In China, fully autonomous driving technology (level 4 or above according to the standards of the American Society of Automotive Engineers) is expected to be fully rolled out within 9-10 years. This time span is close to the average development level of the world’s major automotive markets in the above areas.

“For the current industry players, this period of time for transition is not long, so they must try to integrate into this new business environment as soon as possible.” Independent automotive analyst at the University of Engineering and Technology (UTT) in Troyes, France Liu Rui made the above judgment.

In the entire travel system, the relevant rules of the game will change accordingly. Software and data are gradually replacing hardware, and in the process of manufacturing and operating cars, there is a clear distinction between the good and the bad.

Under such circumstances, a huge industry that brings together automobile manufacturing, passenger and freight transportation, software, hardware and data services seems to have emerged from a genesis explosion.

Perhaps for now, most automakers are still focusing on new car sales, while transportation companies are busy providing related services, and technology companies are silently delivering all kinds of hardware and software to automakers.

In the future, new business models will emerge one after another, thereby changing the value flow of this behemoth industry.

“Technology companies may buy cars from automakers and then provide services directly to end consumers.” Liu Rui analyzed, “Or, automakers may vertically integrate services and software development into the enterprise. This is like At present, several leading companies in the automotive industry are already doing that.”

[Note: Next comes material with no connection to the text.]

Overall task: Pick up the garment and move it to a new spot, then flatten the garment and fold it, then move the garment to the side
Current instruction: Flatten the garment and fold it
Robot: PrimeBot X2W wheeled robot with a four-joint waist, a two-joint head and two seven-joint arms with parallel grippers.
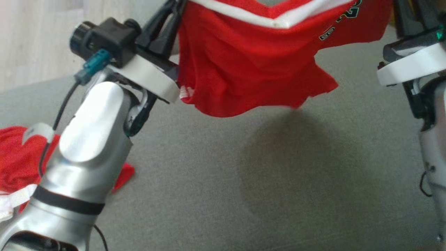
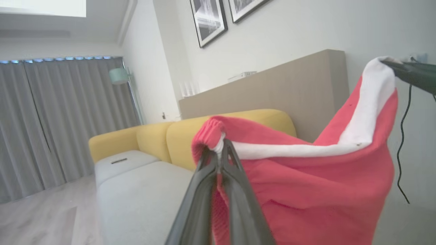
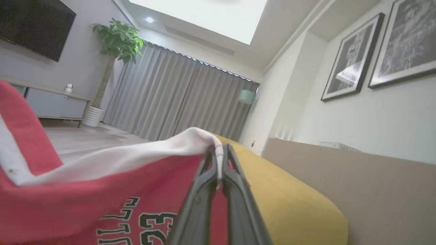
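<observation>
A red garment (image 1: 244, 62) with white trim and dark numbers hangs in the air above the grey cushion (image 1: 244, 181), stretched between both grippers. My left gripper (image 2: 219, 149) is shut on one trimmed corner of the garment (image 2: 306, 183). In the head view its fingers (image 1: 163, 28) rise to the garment's left edge. My right gripper (image 3: 219, 151) is shut on the white trim of the garment (image 3: 85, 197) at the other corner. Its dark fingers (image 1: 407, 14) stand at the top right of the head view. The garment's lower hem hangs loose, clear of the cushion.
A second red and white garment (image 1: 17, 160) lies crumpled on the cushion at the lower left, partly behind my left forearm. A yellow sofa back (image 2: 163, 136) and a tan panel (image 2: 272, 88) stand beyond. Wooden floor (image 1: 31, 42) borders the cushion's far left.
</observation>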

In 2016, General Motors spent $58.1 billion to buy self-driving car startup Cruise Automation and grow it into a separate business unit. In 2017, Ford announced a $1 billion investment in Argo AI, which focuses on artificial intelligence development, and has since brought it under its umbrella as a self-driving subsidiary. In April of this year, Daimler Trucks announced the acquisition of a majority stake in Torc RoboTIcs, a developer of autonomous truck driving systems, to further advance the application of this technology in the commercial vehicle sector.

Reverse integration also occurs in this area. Apple Inc. confirmed on Wednesday (June 26) that it has acquired self-driving car startup and hired dozens of its engineers to develop related technologies. Uber said on the same day that it had acquired computer vision startup Mighty AI to help advance its self-driving car technology.

“Autonomous driving technology is like a hot soldering iron, melting the seemingly unbreakable barriers between automobile manufacturing, mobility and IT industries, and accelerating their integration.” Lu Shuai commented, “But it also broke the 100-year-old barrier. There are so many rules coming to the auto industry, and automakers have to be well prepared for these changes.”

He believes that in this industry sector, players from different fields must try to dissolve differences in product life cycles and business models in order to eventually form an efficient competition and cooperation relationship.

For example, the life cycle of automotive products may be as long as 4 years or even longer, while for a set of software, the frequency of possible updates can only be calculated in weeks or months. Likewise, the emphasis on product or service should be gradually neutralized and eventually balanced in such relationships.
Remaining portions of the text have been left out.